As a kid I collected smurfs. In fact, I got so into collecting smurfs that my mom bought the display case from the local stationary store one Christmas. I needed it more than the store.
It started when my brother came back from Germany after a year abroad and brought me this card carrying smurf.
It was was actually packaged with playing cards that had all the various smurf characters, but I lost those long ago. Soon after he gave me that smurf they started showing up in our local stationary store, and soon enough became one of those toy phenomenons of the early 80s. Not as frenzy-inducing as the Cabbage Patch Kids, but enough to get their own Saturday Morning cartoon.
There were basically two kinds of smurfs you could buy at the store. Stock figures like the lantern bearer and the wooden mallet wielder pictured above.
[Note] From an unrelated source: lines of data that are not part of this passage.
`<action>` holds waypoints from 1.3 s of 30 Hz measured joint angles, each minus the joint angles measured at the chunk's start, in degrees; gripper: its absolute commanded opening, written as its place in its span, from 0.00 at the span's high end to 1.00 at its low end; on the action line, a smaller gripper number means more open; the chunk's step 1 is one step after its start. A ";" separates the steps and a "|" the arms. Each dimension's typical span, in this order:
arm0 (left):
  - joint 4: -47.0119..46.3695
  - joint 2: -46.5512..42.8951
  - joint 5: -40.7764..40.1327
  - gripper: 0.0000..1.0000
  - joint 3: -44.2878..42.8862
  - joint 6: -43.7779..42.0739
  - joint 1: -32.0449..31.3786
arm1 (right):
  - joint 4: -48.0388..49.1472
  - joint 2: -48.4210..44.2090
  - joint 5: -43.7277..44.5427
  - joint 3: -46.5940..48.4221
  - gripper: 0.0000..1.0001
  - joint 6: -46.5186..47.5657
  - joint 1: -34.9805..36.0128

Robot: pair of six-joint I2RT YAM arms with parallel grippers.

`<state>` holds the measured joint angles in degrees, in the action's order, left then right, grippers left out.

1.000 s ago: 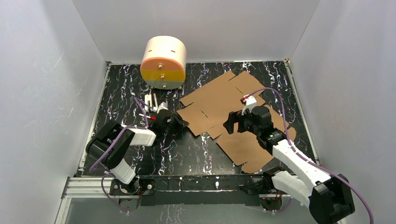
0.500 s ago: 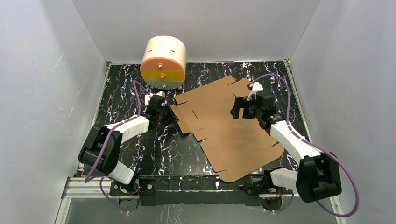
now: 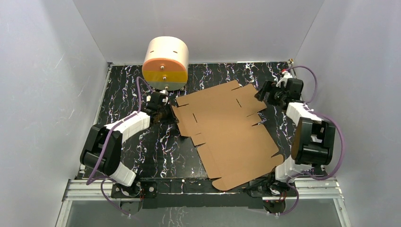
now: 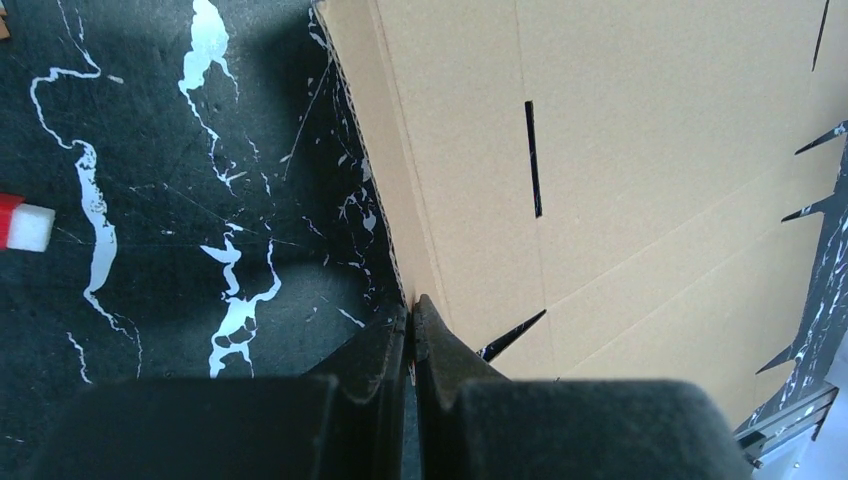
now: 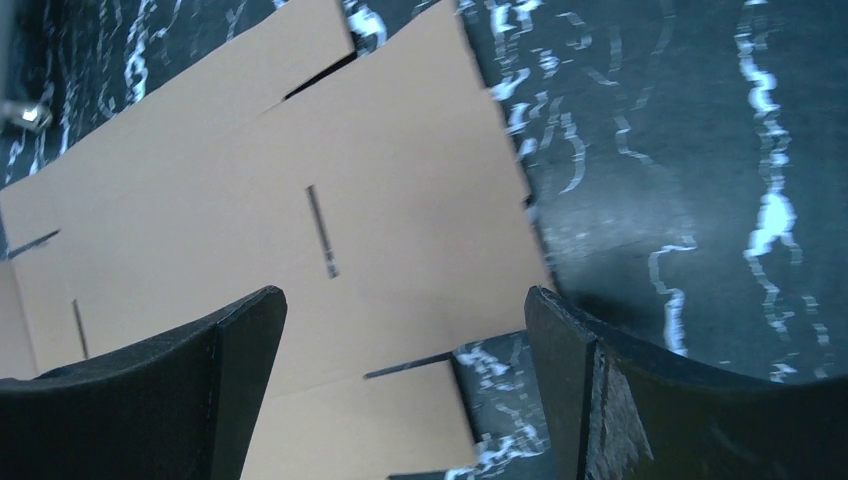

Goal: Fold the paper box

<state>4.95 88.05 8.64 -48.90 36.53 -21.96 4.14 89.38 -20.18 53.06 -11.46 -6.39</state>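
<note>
The paper box (image 3: 227,127) is a flat brown cardboard sheet with flaps and slots, lying unfolded across the middle of the black marbled table. My left gripper (image 3: 168,112) is shut on the sheet's left edge; in the left wrist view the jaws (image 4: 410,320) pinch the cardboard rim (image 4: 400,200). My right gripper (image 3: 267,92) is open and empty at the far right, just off the sheet's right corner. In the right wrist view its gripper (image 5: 405,330) hovers over the cardboard (image 5: 300,200), wide apart.
A cream cylinder with orange and yellow front (image 3: 165,64) stands at the back left, close behind my left gripper. White walls enclose the table on three sides. The sheet's near corner (image 3: 227,182) overhangs the front rail. A small red and white piece (image 4: 20,222) lies on the table.
The right gripper has let go of the sheet and drawn back to the far right corner. The sheet has settled flat. The left gripper has stayed on the left edge.
</note>
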 measured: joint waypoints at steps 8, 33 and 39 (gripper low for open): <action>1.51 0.74 0.70 1.00 -1.01 -1.62 0.87 | 3.93 11.67 -6.69 5.68 0.11 0.52 -6.34; 9.07 3.96 1.51 1.00 -8.70 -9.51 2.69 | 8.37 14.82 -18.03 -2.38 0.89 -1.95 -7.56; 10.05 4.09 1.44 1.00 -9.03 -10.82 2.75 | 8.22 5.14 -17.27 -9.55 0.89 -3.26 -5.77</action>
<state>15.00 92.14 10.09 -57.93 25.71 -19.20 12.36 94.52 -37.45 43.51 -14.72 -12.16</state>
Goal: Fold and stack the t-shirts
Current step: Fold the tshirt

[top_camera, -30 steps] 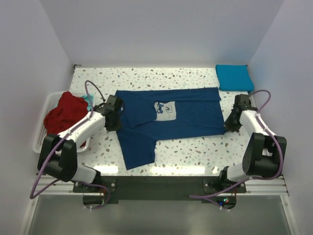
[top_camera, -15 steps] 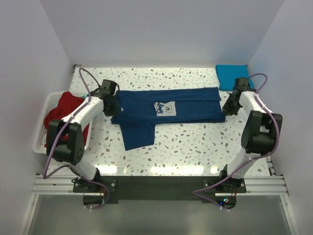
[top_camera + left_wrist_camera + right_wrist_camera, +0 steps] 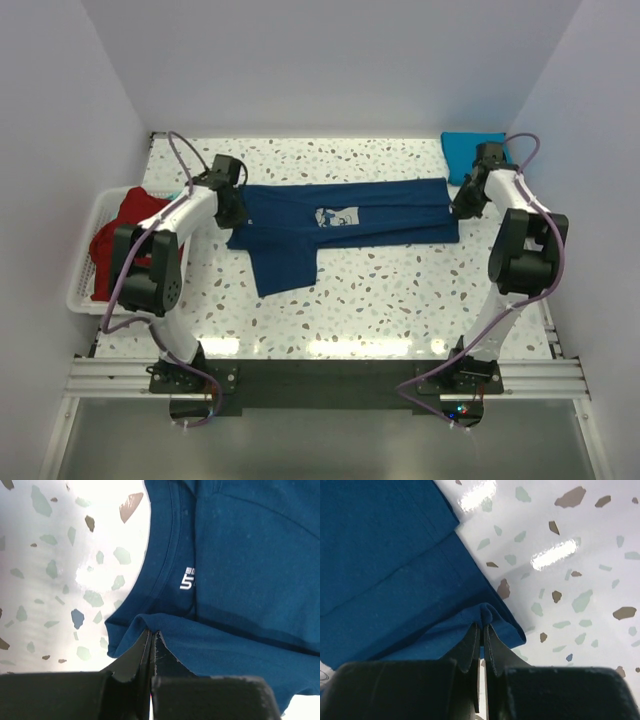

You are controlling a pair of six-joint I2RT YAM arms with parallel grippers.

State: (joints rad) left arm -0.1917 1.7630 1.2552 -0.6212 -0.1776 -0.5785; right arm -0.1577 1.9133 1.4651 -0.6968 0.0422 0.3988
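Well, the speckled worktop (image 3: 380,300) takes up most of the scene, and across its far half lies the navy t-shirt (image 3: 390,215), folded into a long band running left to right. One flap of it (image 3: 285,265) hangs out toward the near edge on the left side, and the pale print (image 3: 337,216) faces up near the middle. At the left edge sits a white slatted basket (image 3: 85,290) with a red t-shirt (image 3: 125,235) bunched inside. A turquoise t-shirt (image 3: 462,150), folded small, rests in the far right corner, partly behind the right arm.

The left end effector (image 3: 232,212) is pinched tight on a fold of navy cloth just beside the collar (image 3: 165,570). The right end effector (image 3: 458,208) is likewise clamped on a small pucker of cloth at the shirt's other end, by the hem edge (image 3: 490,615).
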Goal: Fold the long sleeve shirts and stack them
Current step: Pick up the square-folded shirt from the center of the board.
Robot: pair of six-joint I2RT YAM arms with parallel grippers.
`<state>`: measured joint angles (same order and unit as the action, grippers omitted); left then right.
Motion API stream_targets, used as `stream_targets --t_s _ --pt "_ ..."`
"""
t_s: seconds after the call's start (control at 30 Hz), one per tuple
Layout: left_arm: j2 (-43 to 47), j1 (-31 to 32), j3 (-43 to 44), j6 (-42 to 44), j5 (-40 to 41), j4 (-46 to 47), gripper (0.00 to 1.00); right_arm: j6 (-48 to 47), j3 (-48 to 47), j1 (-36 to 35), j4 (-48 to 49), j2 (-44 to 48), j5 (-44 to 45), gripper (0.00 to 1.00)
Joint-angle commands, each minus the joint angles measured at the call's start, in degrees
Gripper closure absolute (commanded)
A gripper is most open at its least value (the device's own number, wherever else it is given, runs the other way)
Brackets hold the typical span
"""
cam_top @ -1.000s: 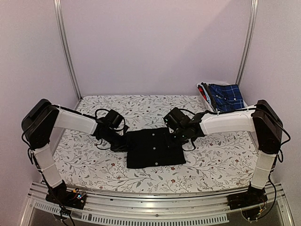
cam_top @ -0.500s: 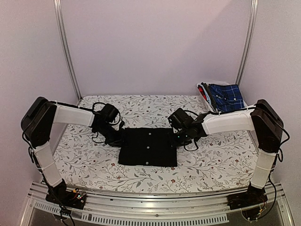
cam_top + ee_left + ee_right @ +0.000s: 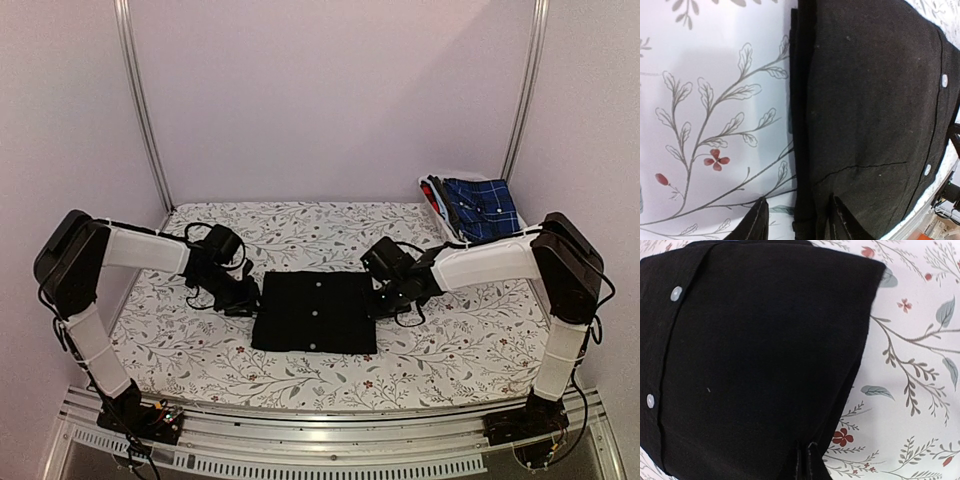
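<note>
Judging progress from the plain black collared cloth shirt [image 3: 314, 312]: it lies in the middle of the floral-printed worktop [image 3: 470, 330] as a neat flat rectangle, button placket up and sleeves tucked out of sight, so I count its fold as essentially done. My left hand [image 3: 797, 227] sits low at the shirt's left edge with its fingers [image 3: 757, 225] spread, the layered hem lying between them and nothing clamped. My right hand [image 3: 806, 462] sits at the opposite edge with its tips pressed together; I cannot tell whether a pinch of cloth is caught there. Further out, at the far right corner, a white plastic basket [image 3: 436, 180] holds a blue checked cloth garment [image 3: 482, 205] with something red and white beside it. No stack shows on the worktop, so I judge that stacking, and folding whatever waits in the basket, are left to do.
</note>
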<state>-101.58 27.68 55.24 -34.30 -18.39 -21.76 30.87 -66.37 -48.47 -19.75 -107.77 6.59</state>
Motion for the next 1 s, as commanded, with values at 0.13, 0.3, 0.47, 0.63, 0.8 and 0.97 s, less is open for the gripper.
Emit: stream_targets --t_s 0.13,0.3,0.47,0.63,0.8,0.97 --pt "0.5 -0.5 -2.4 -1.0 -1.2 2.9 0.59 0.9 4.8 1.8 0.4 0.6 0.5 1.0" --pt "-1.2 -0.4 -2.8 -1.9 -2.5 5.2 0.59 1.2 5.8 1.8 0.6 0.5 0.4 1.0" --pt "-4.7 1.0 -2.7 -3.3 -3.4 6.9 0.61 1.3 6.0 1.8 1.0 0.3 0.0 1.0" --pt "-7.5 3.4 -3.7 -5.4 -1.3 7.2 0.79 1.0 5.9 1.8 1.0 0.3 0.1 1.0" --pt "-5.7 3.7 -4.1 -5.9 1.4 6.1 1.0 0.9 5.9 1.8 1.2 0.7 -0.5 0.99" --pt "-1.5 3.0 1.3 -1.7 5.2 -1.3 1.0 -0.2 4.6 1.8 1.5 1.5 -1.9 0.89"
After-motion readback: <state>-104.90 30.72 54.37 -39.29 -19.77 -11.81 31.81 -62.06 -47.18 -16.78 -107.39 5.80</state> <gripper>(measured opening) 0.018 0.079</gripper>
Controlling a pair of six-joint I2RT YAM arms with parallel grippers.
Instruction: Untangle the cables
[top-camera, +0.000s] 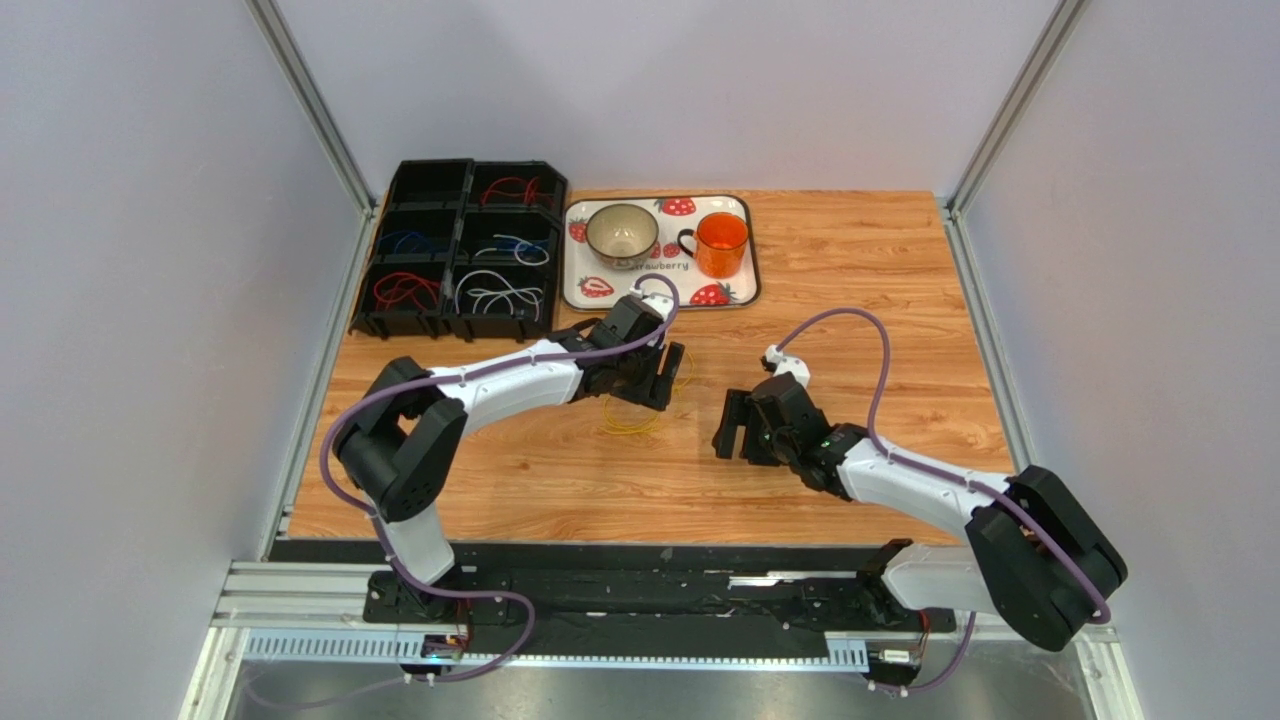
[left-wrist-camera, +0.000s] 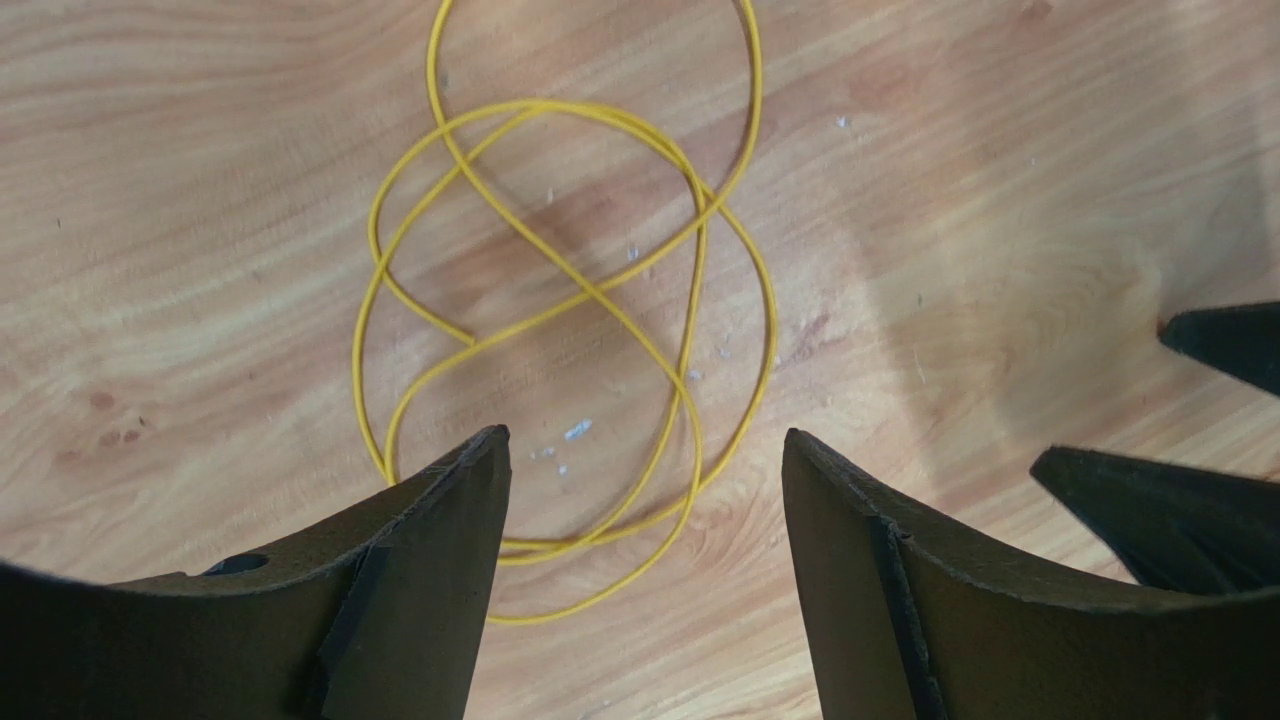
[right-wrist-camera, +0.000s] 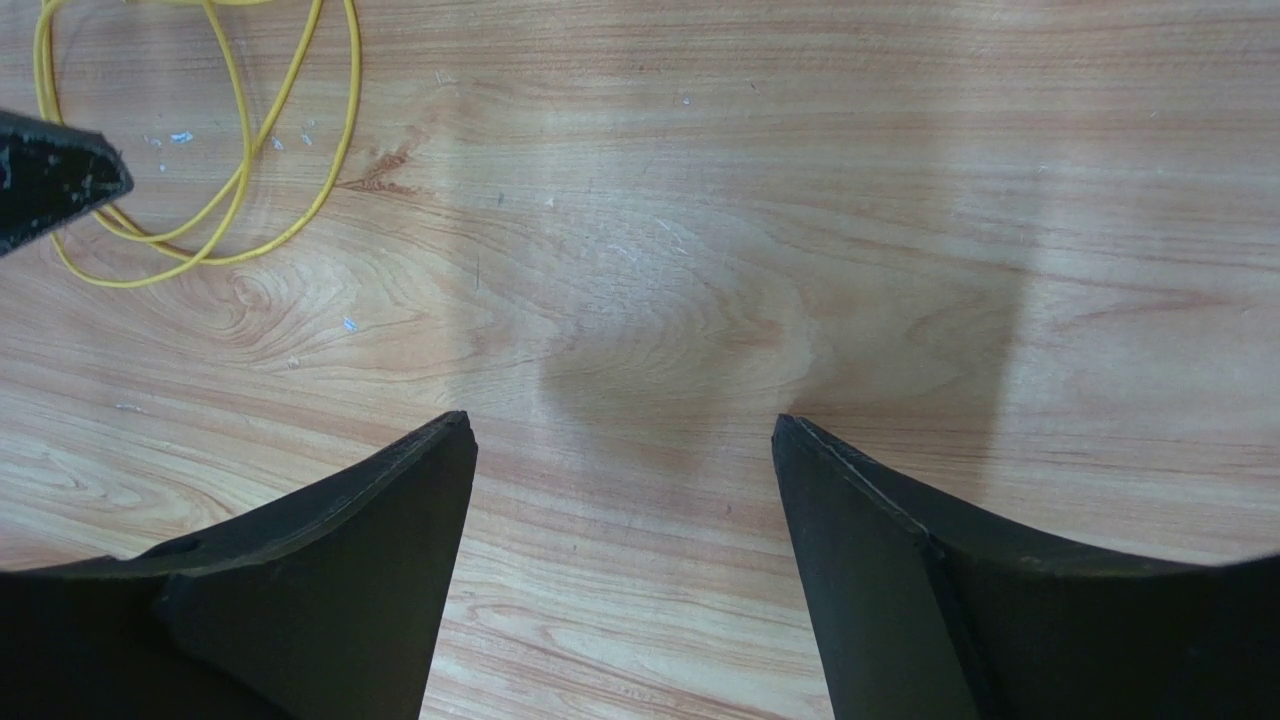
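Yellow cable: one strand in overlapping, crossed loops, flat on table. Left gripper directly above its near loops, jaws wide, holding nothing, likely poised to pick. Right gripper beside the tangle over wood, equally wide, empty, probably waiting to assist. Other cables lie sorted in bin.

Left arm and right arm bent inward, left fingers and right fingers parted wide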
And if you wanted to go next level, you could get a Super Smurf, which came with various accessories. For example, the below tricycle riding, gardening, and disc throwing smurfs were all Super Smurfs.
They came in their own boxes (unlike the stock smurfs) with the various plastic pieces to be assembled.

I loved the Super Smurfs, and I had a good amount of them, but the problem was that inevitably in the 40 years of moves and relocations (I’ve always kept my smurf collection close) these pieces would either break or get lost.
So, quite recently I got one of those Bambu A1 printers that are ridiculously priced at 369 euros, and baby have we come a long way from Makerbot’s Cupcake printer. This thing was easy to assemble and really easy to use. I’m still feeling my way around modelling and printing, so I figured trying to print small, fairly straightforward pieces for my 1970s and 80s Super Smurfs would be a fun way to cut my teeth. Boy was I right.

Image of the original, all intact Hockey Super Smurf
In honor of the Women’s and Men’s US Hockey teams that both took the gold here in Italy a couple of months ago,* I figured the Hockey Super Smurf would be a good first attempt. The image above of the intact original shows the stick as brown with a puck attached to the end of it. The goal is white and the netting quite tight. I searched the thing-a-verse because I’m not at the stage of paying for models, and found a stick, net, and puck that I could work with.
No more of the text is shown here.